* _Data shown_:

______

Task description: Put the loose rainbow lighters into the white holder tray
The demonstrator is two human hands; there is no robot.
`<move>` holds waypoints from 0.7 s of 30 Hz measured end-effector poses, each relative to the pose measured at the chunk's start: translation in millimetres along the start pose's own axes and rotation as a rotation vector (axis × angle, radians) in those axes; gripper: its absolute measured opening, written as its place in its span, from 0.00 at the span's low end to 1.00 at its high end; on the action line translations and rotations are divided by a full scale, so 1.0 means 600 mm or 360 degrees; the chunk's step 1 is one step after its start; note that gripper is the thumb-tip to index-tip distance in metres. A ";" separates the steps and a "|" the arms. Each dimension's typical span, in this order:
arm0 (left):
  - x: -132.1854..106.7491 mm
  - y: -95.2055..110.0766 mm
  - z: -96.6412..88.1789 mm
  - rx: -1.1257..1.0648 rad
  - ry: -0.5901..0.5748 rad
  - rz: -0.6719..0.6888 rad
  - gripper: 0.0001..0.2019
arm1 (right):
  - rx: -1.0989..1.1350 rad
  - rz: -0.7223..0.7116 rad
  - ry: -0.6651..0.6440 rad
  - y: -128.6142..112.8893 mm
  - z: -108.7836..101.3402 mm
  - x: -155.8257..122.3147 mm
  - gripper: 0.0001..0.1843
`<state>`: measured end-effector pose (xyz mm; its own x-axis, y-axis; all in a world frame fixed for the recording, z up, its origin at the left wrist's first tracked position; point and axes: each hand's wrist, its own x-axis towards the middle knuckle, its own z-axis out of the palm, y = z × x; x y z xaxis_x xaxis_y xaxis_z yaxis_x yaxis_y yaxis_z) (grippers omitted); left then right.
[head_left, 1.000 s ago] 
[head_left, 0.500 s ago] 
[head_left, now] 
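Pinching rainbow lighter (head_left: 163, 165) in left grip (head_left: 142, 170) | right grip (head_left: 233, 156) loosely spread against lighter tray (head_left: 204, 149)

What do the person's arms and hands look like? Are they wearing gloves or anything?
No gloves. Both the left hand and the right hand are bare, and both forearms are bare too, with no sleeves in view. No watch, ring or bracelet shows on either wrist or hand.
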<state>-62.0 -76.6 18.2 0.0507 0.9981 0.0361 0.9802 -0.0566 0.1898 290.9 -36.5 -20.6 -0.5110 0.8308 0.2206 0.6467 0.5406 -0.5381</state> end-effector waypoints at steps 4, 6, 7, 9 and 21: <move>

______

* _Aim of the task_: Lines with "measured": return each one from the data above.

* _Exercise answer_:
`<move>` holds waypoints from 0.7 s of 30 Hz measured end-effector poses, each relative to the pose measured at the chunk's start: translation in millimetres along the start pose's own axes and rotation as a rotation vector (axis × angle, radians) in those axes; gripper: its absolute measured opening, written as its place in its span, from 0.00 at the span's low end to 1.00 at its high end; on the action line translations and rotations are divided by a full scale, so 1.0 means 600 mm or 360 degrees; the chunk's step 1 is one step after its start; note that gripper is the thumb-tip to index-tip distance in metres. A ";" separates the steps and a "|" the arms. Each dimension's typical span, in this order:
`<state>`: measured end-effector pose (xyz mm; its own x-axis, y-axis; all in a world frame fixed for the recording, z up, its origin at the left wrist's first tracked position; point and axes: each hand's wrist, its own x-axis towards the middle knuckle, its own z-axis out of the palm, y = z × x; x y z xaxis_x xaxis_y xaxis_z yaxis_x yaxis_y yaxis_z) (grippers omitted); left then right.

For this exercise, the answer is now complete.